Collected data:
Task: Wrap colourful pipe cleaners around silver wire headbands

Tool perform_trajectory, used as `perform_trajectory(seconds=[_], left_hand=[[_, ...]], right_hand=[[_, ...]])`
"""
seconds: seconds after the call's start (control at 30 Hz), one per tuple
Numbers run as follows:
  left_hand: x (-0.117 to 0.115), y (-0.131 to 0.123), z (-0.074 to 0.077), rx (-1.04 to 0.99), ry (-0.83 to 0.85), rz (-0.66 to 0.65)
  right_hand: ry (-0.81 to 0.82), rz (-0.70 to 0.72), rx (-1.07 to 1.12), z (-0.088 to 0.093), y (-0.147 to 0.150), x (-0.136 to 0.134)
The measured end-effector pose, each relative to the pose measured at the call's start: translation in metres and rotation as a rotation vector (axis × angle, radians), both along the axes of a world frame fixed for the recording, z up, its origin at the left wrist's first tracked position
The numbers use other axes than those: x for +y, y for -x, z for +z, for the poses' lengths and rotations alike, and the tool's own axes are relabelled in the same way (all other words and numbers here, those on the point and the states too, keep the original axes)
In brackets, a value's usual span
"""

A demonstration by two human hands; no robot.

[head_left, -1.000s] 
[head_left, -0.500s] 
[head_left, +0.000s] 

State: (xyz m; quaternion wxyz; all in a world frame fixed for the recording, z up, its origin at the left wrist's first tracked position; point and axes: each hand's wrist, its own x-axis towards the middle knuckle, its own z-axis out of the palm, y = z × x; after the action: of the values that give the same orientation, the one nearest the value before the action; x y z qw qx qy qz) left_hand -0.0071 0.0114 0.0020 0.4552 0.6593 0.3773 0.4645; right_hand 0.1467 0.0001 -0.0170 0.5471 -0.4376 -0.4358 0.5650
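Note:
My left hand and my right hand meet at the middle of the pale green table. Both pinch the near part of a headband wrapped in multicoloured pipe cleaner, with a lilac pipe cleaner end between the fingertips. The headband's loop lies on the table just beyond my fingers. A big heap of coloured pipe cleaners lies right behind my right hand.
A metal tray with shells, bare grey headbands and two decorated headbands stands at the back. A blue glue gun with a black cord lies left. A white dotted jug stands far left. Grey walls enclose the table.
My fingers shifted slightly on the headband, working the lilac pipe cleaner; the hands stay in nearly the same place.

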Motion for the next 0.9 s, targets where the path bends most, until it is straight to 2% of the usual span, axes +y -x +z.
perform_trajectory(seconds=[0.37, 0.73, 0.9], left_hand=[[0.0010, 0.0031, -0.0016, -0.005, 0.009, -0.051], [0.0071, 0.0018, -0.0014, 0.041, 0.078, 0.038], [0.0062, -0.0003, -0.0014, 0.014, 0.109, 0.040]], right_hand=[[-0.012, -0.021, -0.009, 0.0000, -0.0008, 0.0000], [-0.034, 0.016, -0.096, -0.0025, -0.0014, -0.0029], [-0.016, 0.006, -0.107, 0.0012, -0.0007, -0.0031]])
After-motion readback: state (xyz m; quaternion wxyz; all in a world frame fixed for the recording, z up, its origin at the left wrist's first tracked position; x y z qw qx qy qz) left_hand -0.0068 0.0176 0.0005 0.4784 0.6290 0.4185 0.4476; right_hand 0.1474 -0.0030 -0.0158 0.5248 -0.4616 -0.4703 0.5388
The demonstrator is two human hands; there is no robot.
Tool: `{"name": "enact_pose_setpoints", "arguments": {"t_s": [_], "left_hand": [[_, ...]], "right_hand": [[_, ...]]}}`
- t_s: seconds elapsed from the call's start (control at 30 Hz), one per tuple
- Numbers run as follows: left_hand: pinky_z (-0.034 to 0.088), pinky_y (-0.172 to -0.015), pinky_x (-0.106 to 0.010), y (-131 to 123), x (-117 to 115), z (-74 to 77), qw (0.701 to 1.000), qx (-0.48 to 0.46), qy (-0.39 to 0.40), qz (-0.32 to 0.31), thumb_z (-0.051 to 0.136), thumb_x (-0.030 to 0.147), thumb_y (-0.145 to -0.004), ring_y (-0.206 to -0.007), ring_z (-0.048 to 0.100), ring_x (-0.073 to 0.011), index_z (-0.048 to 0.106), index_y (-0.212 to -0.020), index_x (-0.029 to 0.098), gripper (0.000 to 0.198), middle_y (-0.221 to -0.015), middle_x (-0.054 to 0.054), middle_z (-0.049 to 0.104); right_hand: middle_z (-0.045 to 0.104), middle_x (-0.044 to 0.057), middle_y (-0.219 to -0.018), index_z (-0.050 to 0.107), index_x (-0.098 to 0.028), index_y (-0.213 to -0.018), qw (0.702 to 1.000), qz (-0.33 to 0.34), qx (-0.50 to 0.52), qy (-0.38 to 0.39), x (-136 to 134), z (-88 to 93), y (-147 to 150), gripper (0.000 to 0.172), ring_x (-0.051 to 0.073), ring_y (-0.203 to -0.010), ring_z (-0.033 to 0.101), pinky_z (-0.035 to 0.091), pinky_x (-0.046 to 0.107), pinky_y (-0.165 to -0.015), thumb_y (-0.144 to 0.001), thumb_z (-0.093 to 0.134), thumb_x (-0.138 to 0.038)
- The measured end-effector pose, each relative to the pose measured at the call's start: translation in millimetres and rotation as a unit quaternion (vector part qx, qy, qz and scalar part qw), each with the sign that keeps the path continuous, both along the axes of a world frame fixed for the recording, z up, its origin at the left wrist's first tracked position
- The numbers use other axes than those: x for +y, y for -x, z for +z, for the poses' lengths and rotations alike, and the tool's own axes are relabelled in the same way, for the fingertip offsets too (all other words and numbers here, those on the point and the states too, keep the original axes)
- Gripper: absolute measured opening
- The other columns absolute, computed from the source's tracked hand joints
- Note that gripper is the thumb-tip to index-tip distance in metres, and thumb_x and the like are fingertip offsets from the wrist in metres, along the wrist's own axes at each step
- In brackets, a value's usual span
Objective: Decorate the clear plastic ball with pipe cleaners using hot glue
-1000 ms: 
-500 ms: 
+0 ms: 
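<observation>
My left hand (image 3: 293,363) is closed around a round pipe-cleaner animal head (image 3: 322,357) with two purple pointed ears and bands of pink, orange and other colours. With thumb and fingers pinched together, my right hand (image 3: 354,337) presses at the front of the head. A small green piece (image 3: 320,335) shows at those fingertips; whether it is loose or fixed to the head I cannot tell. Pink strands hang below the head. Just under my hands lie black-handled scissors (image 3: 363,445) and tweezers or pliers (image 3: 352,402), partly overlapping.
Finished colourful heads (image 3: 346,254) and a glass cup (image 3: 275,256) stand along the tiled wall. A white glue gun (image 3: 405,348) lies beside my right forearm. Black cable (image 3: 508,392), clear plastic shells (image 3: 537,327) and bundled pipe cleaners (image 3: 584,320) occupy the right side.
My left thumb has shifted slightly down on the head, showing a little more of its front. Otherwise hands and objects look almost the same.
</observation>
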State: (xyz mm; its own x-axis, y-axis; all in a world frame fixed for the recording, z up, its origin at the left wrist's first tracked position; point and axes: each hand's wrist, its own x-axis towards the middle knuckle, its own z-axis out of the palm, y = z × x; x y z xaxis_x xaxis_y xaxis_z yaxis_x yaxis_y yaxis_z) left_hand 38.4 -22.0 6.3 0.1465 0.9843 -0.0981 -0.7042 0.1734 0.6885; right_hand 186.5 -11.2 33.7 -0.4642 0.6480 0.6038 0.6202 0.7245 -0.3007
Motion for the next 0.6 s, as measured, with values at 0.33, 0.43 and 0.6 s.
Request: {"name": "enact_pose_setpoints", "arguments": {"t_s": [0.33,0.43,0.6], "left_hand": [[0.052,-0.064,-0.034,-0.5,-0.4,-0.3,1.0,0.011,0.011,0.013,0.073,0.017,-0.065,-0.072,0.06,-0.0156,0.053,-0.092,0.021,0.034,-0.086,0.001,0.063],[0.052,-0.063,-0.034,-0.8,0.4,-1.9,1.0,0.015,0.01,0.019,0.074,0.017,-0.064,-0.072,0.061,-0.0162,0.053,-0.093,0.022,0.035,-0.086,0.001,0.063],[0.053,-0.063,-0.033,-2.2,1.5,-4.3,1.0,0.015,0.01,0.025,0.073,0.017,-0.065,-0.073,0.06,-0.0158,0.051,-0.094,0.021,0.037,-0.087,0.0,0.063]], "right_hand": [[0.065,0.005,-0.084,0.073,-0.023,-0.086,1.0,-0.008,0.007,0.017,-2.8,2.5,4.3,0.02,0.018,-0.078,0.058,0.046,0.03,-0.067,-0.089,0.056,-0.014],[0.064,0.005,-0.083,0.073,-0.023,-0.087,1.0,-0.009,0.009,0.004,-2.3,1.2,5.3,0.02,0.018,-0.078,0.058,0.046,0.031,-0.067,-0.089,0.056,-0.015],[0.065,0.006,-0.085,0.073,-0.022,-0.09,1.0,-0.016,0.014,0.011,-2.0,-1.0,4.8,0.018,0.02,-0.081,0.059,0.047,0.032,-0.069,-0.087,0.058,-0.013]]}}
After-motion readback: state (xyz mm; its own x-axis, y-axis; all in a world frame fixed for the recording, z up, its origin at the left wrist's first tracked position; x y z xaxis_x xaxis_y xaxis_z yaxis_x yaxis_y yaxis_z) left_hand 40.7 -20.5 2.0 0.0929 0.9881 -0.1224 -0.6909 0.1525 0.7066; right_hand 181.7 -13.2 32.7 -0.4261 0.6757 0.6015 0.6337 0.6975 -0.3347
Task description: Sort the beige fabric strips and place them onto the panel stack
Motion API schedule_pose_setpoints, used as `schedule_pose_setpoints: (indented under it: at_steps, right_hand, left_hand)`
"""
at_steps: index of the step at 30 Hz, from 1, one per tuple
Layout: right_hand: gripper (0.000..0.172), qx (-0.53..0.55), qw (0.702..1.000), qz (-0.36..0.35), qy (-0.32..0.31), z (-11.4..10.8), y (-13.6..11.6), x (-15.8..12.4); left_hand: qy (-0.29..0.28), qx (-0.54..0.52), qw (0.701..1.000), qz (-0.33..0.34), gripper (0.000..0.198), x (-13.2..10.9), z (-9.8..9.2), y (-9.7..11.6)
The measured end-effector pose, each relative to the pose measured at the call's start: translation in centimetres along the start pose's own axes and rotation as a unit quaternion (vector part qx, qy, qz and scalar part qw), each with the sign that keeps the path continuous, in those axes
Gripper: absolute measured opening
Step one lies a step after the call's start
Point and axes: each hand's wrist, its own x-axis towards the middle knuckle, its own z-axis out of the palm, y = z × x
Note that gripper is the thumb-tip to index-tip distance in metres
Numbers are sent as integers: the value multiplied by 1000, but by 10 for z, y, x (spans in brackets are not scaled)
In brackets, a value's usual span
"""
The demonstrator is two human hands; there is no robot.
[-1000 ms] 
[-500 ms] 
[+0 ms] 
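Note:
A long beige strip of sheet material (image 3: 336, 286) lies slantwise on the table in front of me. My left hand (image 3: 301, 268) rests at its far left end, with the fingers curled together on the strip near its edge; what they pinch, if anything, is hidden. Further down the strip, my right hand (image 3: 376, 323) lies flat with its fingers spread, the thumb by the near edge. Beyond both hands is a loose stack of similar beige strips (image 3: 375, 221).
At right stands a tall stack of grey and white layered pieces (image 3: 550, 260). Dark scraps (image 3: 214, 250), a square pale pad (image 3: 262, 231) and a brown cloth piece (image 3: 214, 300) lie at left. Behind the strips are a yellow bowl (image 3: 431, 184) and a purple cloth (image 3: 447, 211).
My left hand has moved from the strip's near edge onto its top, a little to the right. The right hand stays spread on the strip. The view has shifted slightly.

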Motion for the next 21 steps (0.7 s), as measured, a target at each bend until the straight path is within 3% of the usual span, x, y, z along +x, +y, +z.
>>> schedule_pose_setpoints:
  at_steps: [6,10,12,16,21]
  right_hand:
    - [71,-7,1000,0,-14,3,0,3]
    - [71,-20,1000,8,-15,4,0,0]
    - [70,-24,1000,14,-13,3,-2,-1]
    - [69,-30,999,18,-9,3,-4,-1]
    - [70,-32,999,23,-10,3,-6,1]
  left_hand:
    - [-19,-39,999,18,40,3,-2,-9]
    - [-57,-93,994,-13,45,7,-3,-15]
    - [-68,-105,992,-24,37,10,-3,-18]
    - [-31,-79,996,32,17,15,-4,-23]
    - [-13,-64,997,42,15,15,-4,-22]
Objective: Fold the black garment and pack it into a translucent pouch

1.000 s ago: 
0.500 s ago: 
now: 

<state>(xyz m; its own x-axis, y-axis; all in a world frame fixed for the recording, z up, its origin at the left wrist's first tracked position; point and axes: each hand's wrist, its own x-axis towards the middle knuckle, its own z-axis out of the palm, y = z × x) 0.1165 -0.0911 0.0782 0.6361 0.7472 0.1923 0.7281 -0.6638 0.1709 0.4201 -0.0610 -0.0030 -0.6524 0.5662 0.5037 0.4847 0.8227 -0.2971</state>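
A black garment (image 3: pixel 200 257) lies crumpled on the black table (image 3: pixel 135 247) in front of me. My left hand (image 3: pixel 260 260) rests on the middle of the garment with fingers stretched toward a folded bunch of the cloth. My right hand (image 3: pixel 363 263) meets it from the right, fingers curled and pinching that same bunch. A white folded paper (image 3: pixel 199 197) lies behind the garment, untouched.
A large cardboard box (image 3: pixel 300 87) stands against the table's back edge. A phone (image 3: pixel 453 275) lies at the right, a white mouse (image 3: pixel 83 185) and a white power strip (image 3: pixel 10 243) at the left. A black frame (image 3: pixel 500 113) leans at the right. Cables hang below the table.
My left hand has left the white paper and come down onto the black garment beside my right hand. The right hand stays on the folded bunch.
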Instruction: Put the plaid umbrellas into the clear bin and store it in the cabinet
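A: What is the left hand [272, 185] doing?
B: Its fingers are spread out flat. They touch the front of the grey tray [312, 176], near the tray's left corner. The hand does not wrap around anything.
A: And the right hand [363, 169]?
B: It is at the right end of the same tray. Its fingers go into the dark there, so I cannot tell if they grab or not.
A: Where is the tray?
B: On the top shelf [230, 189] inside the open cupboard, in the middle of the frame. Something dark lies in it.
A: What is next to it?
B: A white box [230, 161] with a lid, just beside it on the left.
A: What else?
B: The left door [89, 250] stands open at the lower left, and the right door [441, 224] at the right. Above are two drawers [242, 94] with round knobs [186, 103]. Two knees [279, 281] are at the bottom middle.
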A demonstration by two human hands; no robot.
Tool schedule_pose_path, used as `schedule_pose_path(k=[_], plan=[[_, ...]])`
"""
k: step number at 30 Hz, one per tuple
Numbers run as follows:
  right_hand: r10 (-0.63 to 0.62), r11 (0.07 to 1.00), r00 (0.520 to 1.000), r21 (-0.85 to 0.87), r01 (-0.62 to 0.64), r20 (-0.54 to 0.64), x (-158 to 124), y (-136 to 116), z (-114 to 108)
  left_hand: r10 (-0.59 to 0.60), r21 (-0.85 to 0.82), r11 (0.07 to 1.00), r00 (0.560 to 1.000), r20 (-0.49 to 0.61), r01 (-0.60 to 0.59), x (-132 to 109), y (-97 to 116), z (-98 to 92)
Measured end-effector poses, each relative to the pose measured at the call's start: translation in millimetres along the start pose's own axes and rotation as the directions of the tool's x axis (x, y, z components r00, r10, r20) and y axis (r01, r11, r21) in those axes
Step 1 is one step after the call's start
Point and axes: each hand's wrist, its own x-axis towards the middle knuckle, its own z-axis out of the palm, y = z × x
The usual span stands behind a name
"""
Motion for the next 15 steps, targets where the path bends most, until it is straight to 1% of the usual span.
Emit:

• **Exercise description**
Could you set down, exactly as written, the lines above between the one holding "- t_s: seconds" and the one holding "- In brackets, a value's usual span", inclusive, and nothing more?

• **Final answer**
- t_s: seconds elapsed from the call's start (control at 30 Hz), one per tuple
- Numbers run as follows: left_hand: pinky_z (-0.034 to 0.088), pinky_y (-0.172 to -0.015), pinky_x (-0.106 to 0.010), y (-131 to 123), x (-117 to 115), z (-74 to 77), qw (0.701 to 1.000), qx (-0.48 to 0.46), qy (-0.39 to 0.40), qz (-0.32 to 0.31), thumb_z (-0.051 to 0.136), thumb_x (-0.030 to 0.147), thumb_y (-0.145 to -0.004), ring_y (-0.206 to -0.007), ring_z (-0.048 to 0.100), ring_x (-0.073 to 0.011), index_z (-0.048 to 0.106), index_y (-0.212 to -0.020), index_x (-0.029 to 0.098), gripper (0.000 to 0.198), middle_y (-0.221 to -0.015), middle_x (-0.054 to 0.054), middle_z (-0.049 to 0.104); right_hand: middle_z (-0.045 to 0.104), middle_x (-0.044 to 0.057), middle_y (-0.219 to -0.018), index_z (-0.050 to 0.107), index_x (-0.098 to 0.028), index_y (-0.213 to -0.018), qw (0.702 to 1.000), qz (-0.33 to 0.34), qx (-0.50 to 0.52), qy (-0.38 to 0.39), x (-136 to 134), z (-88 to 93), y (-147 to 150), gripper (0.000 to 0.172), ring_x (-0.051 to 0.073), ring_y (-0.203 to -0.010), ring_z (-0.033 to 0.101), pinky_z (-0.035 to 0.091), pinky_x (-0.046 to 0.107), pinky_y (-0.165 to -0.015), thumb_y (-0.144 to 0.001), thumb_z (-0.093 to 0.134), thumb_x (-0.138 to 0.038)
- The measured end-effector pose, each relative to the pose measured at the call's start: translation in millimetres and rotation as a unit quaternion (vector part qx, qy, qz and scalar part qw), each with the sign that keeps the path continuous, both along the axes of a world frame fixed for the recording, z up, its origin at the left wrist's first tracked position
- The numbers use other axes than those: x for +y, y for -x, z for +z, for the poses' lengths and rotations alike, and the tool's own axes are relabelled in the same way, for the fingertip offsets too (all other words and numbers here, those on the point and the states too, keep the original axes)
- Gripper: absolute measured opening
- The other columns absolute, computed from the source's tracked hand joints
- Note that gripper is the thumb-tip to index-tip distance in metres, and thumb_x and the like are fingertip offsets from the wrist in metres, along the wrist's own axes at each step
- In brackets, a value's usual span

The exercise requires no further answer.